CD56bright NK cells, which may play a role in immunoregulation, are expanded in multiple sclerosis (MS) patients treated with immunomodulatory therapies such as daclizumab and interferon-beta (IFNβ). Yet, whether this NK cell subset is directly involved in the therapeutic effect is unknown. As NK receptor (NKR) expression by subsets of NK cells and CD8+ T lymphocytes is related to MS clinical course, we addressed whether CD56bright NK cells and NKR in IFNβ-treated MS patients differ according to the clinical response. IFNβ was associated to lower LILRB1+ and KIR + NK cells, and higher NKG2A + NK cell proportions, an immunophenotypic pattern mainly found in responders. After IFNβ treatment, a CD56bright NK cell expansion was significantly related to a positive clinical response. Our results reveal that IFNβ may promote in responders changes in the NK cell immunophenotype, corresponding to the profile found at early maturation stages of this lymphocyte lineage.

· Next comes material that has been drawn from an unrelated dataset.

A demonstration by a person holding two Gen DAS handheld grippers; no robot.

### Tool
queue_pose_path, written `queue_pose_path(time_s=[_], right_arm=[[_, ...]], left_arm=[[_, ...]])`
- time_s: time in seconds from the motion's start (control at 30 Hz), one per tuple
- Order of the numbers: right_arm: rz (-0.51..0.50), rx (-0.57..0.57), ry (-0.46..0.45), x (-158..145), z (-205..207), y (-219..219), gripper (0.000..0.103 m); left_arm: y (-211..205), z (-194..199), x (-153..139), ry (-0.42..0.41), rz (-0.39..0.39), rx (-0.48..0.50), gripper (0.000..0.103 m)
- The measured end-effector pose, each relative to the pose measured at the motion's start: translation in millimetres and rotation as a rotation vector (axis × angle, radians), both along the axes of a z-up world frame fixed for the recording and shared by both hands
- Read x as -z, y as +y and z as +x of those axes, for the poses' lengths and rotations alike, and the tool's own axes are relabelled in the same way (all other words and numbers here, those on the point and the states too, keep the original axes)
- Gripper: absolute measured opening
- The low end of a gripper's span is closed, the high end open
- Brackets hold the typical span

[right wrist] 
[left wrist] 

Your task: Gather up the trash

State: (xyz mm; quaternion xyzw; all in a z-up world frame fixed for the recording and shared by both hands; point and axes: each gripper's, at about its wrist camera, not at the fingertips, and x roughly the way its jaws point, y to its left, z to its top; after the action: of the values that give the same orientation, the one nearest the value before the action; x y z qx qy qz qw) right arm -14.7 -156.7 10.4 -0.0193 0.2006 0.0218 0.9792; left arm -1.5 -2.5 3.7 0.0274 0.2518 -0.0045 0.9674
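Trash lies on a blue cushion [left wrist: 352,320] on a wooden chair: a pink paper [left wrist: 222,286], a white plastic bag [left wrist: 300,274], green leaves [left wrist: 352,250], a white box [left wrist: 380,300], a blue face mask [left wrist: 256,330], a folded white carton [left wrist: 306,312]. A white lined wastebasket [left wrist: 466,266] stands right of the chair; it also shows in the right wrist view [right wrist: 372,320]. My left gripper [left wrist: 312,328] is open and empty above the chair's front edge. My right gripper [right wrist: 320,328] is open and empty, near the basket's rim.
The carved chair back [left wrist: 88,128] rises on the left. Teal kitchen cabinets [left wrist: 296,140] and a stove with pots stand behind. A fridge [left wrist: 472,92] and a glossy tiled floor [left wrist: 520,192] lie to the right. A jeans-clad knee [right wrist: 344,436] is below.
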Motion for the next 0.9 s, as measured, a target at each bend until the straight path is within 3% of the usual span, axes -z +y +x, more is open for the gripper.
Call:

► We evaluated changes in NK cells in IFNβ-treated multiple sclerosis patients.
► Clinical response to IFNβ was related to an expansion of CD56bright NK cells.
► IFNβ decreases LILRB1 and KIRs, and increases NKG2A expression by NK cells.
► This immunophenotypic pattern was mainly found in responders to IFNβ.
► We conclude that IFNβ promotes in responders early maturation stages of NK cells.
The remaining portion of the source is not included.